Service, not Volume - data explosion and how to amplify its value

Data is growing at an exponential pace. Based on recent numbers from IDC, the total amount of data in 2015 (4.4ZB) will grow to 44ZB in 2020. Franky, how much is in Zettabyte is almost inconsequential. It is the fact that all of the data generated since the beginning of time (at least the electronic part), will grow 10x in just the next four years that’s shocking!

Since data is the new: “oil”, “gold” or even “bacon” it is natural to think we should value it as a yet another commodity: $0.20/GB. That perspective, I would argue, will lead us to miss even larger opportunity.

Device, role of the machine

The interesting part of these predictions is the fact that the majority of new data (90%) will be machine-generated; driven by the explosion of newly connected devices.

Device Data

By all accounts we currently use less than a quarter of our data (22%) for anything meaningful! Perhaps the most surprising part of the IDC report is that while the data volume will grow 10x by 2020, our ability to derive insight from the newly generated data will increase only slightly (35%).

New device, new Data

Perhaps one of the reasons why our ability to extract value will not increase anywhere near the predicted growth of the volume is that much of the new data is fundamentally different from what you would find in a traditional warehouse or even a NoSQL application DB.

In a tractional systems we had star schemas with facts, each referencing number of dimensions. In NoSQL stores we went with duplicating data into each document. But, in both of these cases the data was managed with its context. Consider this example of an IOT sensor observation:

Machine Data Format

To a large degree, the machine generated data “observed” on the edge has no context. We have the time and a source of the observation (when) and reference codes for this observation’s place (where), as well as its subject (the what). In some cases there may even have additional attributes. To large degree, though, this is the only context we have at the point of collection.
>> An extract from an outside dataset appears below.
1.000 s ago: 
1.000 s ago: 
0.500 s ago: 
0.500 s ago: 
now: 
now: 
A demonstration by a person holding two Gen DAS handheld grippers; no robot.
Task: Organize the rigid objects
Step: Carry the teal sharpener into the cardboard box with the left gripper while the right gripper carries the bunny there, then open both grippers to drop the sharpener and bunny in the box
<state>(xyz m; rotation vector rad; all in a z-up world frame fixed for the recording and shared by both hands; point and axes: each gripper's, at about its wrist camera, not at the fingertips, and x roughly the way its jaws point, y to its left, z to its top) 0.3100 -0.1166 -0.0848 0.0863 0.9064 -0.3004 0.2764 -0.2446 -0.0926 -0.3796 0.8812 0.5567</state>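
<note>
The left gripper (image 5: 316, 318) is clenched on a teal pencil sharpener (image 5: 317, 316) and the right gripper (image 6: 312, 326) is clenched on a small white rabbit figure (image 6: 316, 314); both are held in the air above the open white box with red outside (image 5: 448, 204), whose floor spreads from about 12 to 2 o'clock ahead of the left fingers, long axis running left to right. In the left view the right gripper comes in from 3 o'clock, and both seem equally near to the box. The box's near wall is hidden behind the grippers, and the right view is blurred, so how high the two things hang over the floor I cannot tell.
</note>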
To put it in practical terms, the light sensor on the corner of my street doesn’t know anything about the surrounding lights nor does it know its own location, only the codes which were embedded during the deployment. Yes, it has an ID which it sends with each observation. That ID does allow those who consume that data to derive some context about that observation by reconciling it to a larger project and referenced location. Still, by itself, the value of that individual event is nominal.

New device data value chain

That got me to think. If the volume of data will grow 10x over the next five years we ought to really figure out how to derive more of its value.

Machine Data Value Chain

Inspired by thoughts on the subject from the likes of Dave McCrory and the SVDS team, I asked myself a question: what impacts the value of data and what is its value chain?

The first and more obvious part of the answer is that the value of a data series increases the longer it is observed. The second part, that’s perhaps less obvious, is that in many cases, the raw data will have nominal value until it is augmented with context. That made me realize that a single raw data set, in different context, can drive multiple insights; even more than just one value chain.


To a large degree, new device data has no value until it is integrated, and will not truly have its full potential realized until it is delivered as a service that answers specific business questions.

Tweet by @mchmarny

Yes, these ZBs of device data will lead to new revenue streams, but, that opportunity will not be measured in $/GB. The ones who stand to gain most from this opportunity are those who can answer questions faster and more accurately. More accurate models and faster services will improve performance and reduce operation costs. ZBs of raw data, not so much.